Tuve ocasión de entrar en el taller de electricidad que el padre Mazárraga tenía. Mi jefe, Pepe Biedma, un día me dijo: «Coge este aparato de radio y vente conmigo». Atravesamos la Corredera, subimos las escaleras que dan acceso a la puerta de la iglesia que hay en la calle Trinidad, ascendimos a las dependencias superiores, atravesamos el coro y entramos a unas habitaciones, cuyos balcones de antepecho dan a la Corredera, frente a la tienda de donde habíamos salido. Llamó a la puerta y enseguida se abrió. Afablemente nos invitó a que pasáramos.
—Pepe, ¿qué le trae por aquí?
—Pues mire usted padre, que este aparato no canta.
—¿Que no canta?, pues «Gallo que no canta algo tiene en la garganta».
A pesar de su seriedad, era jovial. El aparato era de esas primeras radios que necesitaban tener antena en el tejado. Era de las primeras que existían y aquí, en Úbeda, quienes la tenían se podían contar con los dedos de la mano. A mí me causó, el padre Mazárraga, buena impresión. Era delgado, alto, serio pero afable. Mientras ellos dialogaban, yo, con mi vista, pasé y escudriñé todo el recinto. Había una mesa larga y estrecha con un tornillo en un extremo, en la pared enchufes y clavijas, cordones de la luz estilo tomiza ‘soguilla de esparto’, y en la mesa varios aparatos estaban desarmados.
Con este señor, además de ser cura, la electricidad no tenía secretos para él y, después de cumplir con sus deberes eclesiásticos, todo su tiempo lo dedicaba a esos menesteres, lo mismo que otros de la comunidad se dedicaban a la enseñanza. Como digo, su fama era tal ‑referente a la electricidad‑ que los que mal regían esos días el pueblo, cuando empezaron los saqueos y quema, pusieron en esa iglesia, en cada puerta, un policía de asalto, que así se denominaba a esos guardias. El miedo a que en ese templo hubiese alguna trampa, o cables, o algo que pudiera dañar a quien lo intentara, les hizo tomar esa decisión. Todos los templos habían sufrido ese asalto y expoliación. En todas las plazas y puertas de las iglesias se veían las huellas de esas fogatas, mucho después de haberse terminado la guerra.

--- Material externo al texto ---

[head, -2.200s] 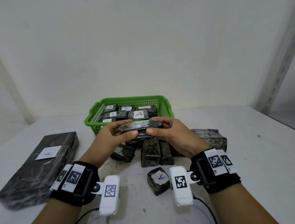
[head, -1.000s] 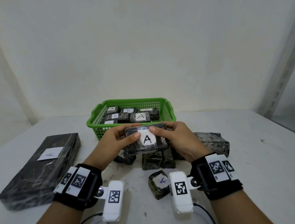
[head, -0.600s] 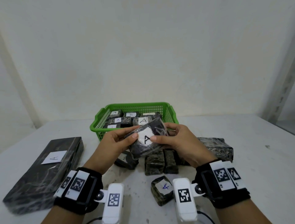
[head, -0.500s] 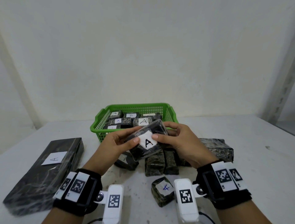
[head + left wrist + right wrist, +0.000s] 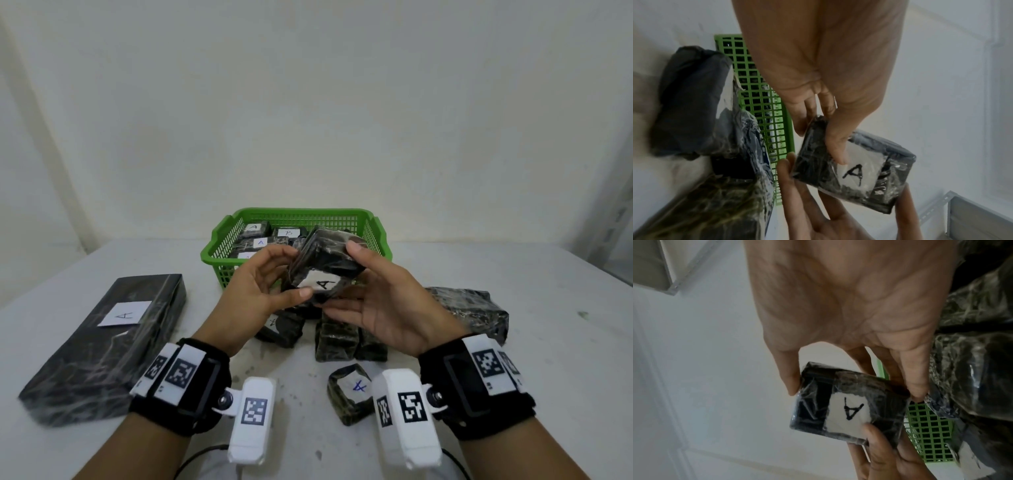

Las últimas huellas de esas hogueras fueron las de la iglesia de San Nicolás, pues desaparecieron cuando embaldosaron y ajardinaron la plazuela y la puerta de ese templo. Varias décadas después, veía a diario la circunferencia negra y las piedras calcinadas, de esa tragedia que se desarrolló en el cálido verano del año 1936.
Un día de agosto, cuando la vida del pueblo parecía discurrir por cauces diferentes a los aconteceres anteriores, la puerta de la iglesia de la Trinidad se abría de par en par y una cuadrilla de hombres, armados con hachas y ordenadamente, procedió a destruir todo lo que en su interior había de madera, como altares, bancos, confesionarios y, ¡cómo no!, santos e imágenes.
En las rampas que dan acceso a la entrada de ese templo, iban depositando todo lo que ordenadamente iban destruyendo. Desde mi trabajo, enfrente, podía ver el ir y venir que tenían esos hombres en su destructivo afán. En ese templo no quedó ni el cancel, pues todo se destruyó ordenadamente.
¡Fue peor el remedio que la enfermedad!
Al padre Mazárraga, en ese tiempo, no le hicieron ningún daño. La familia Dámaso, que era de electricistas, se hizo cargo de él. Convivía con ellos y ¡cuánto aprendieron! Por aquí se veía a diario pasar por sus calles, vestido con su mono azul y su libro bajo el brazo, procedente del Paseíllo del León, donde solía pasear por las mañanas. El Paseíllo del León era lo que hoy es la Avenida de Cristo Rey.
Entonces, lo que hoy son las Escuelas Profesionales de la Sagrada Familia era todo eras y enfrente había una valla, que tenía varias entradas con diversas escaleras para subir al paseo que se le conocía como el Paseíllo del León.